First-Derivative Characterization of Convexity
A differentiable function \(F(\vec{w})\) is a convex function iff it satisfies the following for any pair \(\vec{w}_0\) and \(\vec{w}\):
\[F(\vec{w}) \ge F(\vec{w}_0) + [\nabla F(\vec{w}_0)](\vec{w} - \vec{w}_0)\]Second-Derivative Characterization of Convexity
The twice differentiable function \(F(\vec{w})\) is convex, iff it has a positive semidefinite Hessian at every value of the parameter \(\vec{w}\) in the domain of \(F(\cdot)\)
Unconstrained Optimization
It refers to local minimizer and global minimizer.
FONC & SONC
First Order Necessary Condition
If \(\vec{x}\) is a local minimizer of \(f: \mathbb{R}^{n} \rightarrow \mathbb{R}\) and \(f\) is continuously differentiable in an open neighborhood of \(\vec{x}\), then
\[\nabla f(\vec{x}) = 0\]for 1-dimension scalar: \(\frac{d}{dx} f(x_0) = 0\)
Second Order necessary Condition
Every station point \(\vec{x_0}\) with increasing function values around it is a local minimizer.
If \(x\) is a local minimizer of \(f: \mathbb{R}^{n} \rightarrow \mathbb{R}\) and \(\nabla^2 f\) is continuous in an open neighborhood of \(\vec{x}\), then
\[\begin{cases} \nabla f(\vec{x}) = 0 \\ \nabla^{2} f(\vec{x}) \text{ is positive semidefine} \end{cases}\]A matrix \(A \in \mathbb{R}^{d \times d}\) is positive semidefinite if
\[\vec{x}^\intercal A \vec{x} \ge 0 \text{ for all } \vec{x} \in \mathbb{R}^d\]Positive semidefinite is deduced from second-order, multivariate Taylor expansion.
Here, in station point \(\vec{x}_0\) along the direction \(\vec{v}\) and a small radius \(\epsilon \gt 0\):
\[f(\vec{x}_0+\epsilon \vec{v}) \approx f(\vec{x}_0) + \epsilon \vec{v}^\intercal[ \nabla f(\vec{x}_0) ] + \frac{\epsilon^2}{2} [\vec{v}^\intercal H_f \vec{v}]\]Since \(\vec{x}_0\) is the station point, it means \(\nabla f(\vec{x}_0) = 0\)
Therefore, whether \(f(\vec{x}_0+\epsilon \vec{v})\) is less than \(f(\vec{x}_0)\) depends on the sign of \(\vec{v}^\intercal H_f \vec{v}\)
for 1-dimension scalar:
\[\begin{cases} \frac{d}{dx} f(x_0) & = 0 \\ \frac{d^2}{dx^2} f(x_0) & \ge 0 \end{cases}\]Numerical Optimization
function Optimizer(f)
x[0] <- initialization
for t in {1, ..., t_max - 1} do
x[t+1] <- update(x[t], f)
end
return x[t_max]
end
Different numerical optimization methods refer to different update
strategies.
It is maybe efficient to find a local minimizer.
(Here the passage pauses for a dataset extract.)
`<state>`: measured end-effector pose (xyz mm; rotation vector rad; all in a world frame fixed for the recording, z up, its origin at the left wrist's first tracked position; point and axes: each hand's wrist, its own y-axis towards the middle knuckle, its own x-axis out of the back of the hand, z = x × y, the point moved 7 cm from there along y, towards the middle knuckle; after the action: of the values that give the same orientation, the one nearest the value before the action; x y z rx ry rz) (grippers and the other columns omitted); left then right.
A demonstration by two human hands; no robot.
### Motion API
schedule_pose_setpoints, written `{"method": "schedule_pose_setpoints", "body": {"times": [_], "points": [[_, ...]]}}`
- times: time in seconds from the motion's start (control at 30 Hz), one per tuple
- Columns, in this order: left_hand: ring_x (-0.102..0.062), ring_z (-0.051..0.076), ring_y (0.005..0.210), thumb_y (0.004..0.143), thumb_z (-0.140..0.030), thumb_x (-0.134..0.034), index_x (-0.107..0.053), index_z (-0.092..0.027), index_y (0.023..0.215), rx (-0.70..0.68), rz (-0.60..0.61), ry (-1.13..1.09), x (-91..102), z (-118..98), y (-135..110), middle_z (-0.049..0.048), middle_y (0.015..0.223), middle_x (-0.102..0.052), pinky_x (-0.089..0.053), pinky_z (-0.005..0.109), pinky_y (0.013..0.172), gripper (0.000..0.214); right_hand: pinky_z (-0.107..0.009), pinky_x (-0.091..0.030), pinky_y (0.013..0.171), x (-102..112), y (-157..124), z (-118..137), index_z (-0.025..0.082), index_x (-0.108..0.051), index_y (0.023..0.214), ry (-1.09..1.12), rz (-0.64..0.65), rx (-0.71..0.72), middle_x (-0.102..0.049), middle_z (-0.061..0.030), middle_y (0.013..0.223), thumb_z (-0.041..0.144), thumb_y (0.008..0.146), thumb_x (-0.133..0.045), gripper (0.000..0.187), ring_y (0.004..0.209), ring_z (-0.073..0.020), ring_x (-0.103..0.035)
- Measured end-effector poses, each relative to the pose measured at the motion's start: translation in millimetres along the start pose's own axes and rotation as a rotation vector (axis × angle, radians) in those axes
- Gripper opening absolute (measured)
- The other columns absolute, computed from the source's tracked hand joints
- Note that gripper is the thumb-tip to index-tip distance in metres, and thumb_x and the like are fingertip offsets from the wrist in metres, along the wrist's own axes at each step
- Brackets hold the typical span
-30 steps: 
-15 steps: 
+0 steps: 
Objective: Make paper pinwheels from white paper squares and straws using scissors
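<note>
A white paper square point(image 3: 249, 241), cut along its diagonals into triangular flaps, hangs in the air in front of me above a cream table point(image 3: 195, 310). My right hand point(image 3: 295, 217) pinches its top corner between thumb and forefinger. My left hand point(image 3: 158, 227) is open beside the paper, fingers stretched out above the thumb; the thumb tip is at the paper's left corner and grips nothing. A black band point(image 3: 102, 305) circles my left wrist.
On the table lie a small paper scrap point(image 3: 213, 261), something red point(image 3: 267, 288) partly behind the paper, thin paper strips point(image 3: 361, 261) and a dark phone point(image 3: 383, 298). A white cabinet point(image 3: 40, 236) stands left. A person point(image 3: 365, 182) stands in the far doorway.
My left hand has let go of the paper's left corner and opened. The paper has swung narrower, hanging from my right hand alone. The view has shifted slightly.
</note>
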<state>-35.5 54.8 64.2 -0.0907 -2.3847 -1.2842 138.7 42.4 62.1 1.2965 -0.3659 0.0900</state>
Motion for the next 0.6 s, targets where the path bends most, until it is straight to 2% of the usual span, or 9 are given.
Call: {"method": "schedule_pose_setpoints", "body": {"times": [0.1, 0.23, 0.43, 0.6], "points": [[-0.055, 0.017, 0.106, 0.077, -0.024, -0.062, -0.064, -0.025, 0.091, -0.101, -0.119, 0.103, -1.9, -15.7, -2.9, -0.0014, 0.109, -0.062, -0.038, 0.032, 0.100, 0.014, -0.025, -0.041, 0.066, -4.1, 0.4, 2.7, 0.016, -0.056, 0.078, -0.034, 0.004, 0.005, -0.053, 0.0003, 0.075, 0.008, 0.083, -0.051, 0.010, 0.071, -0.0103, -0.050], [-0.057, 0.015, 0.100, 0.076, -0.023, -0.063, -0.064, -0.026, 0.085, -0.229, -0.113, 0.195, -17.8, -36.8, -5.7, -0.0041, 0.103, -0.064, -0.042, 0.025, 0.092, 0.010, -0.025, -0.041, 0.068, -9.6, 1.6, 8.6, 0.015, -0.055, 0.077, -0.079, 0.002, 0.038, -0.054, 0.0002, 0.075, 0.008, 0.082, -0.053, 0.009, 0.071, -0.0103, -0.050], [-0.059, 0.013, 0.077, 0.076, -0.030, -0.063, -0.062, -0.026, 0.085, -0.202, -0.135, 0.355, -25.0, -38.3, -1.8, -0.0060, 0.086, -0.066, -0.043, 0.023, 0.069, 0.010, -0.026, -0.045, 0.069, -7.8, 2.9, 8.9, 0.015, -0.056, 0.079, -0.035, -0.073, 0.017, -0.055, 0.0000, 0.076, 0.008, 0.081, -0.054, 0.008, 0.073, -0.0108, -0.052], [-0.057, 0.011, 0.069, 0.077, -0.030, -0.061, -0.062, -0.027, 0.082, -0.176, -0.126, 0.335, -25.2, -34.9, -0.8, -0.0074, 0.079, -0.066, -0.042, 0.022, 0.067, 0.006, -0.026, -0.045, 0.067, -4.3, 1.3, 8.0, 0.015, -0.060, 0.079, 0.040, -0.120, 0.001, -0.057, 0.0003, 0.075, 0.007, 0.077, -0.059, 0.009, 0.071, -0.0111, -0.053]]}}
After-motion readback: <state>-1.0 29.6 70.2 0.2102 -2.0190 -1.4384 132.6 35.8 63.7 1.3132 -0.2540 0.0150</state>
But it is hard to find the global minimizer for a non-convex objective function.
Gradient Descent
\(f: \mathbb{R}^{n} \rightarrow \mathbb{R}\) is the cost function, \(\alpha\) is the step size.
\[\vec{w}_{t+1} \Leftarrow \vec{w}_{t} - \alpha \nabla f (\vec{w}_{t})\]We can numerically calculate \(\nabla f (\vec{w}_{t})\) as following, where \(\Delta\) is a tiny increase on \(w_i\).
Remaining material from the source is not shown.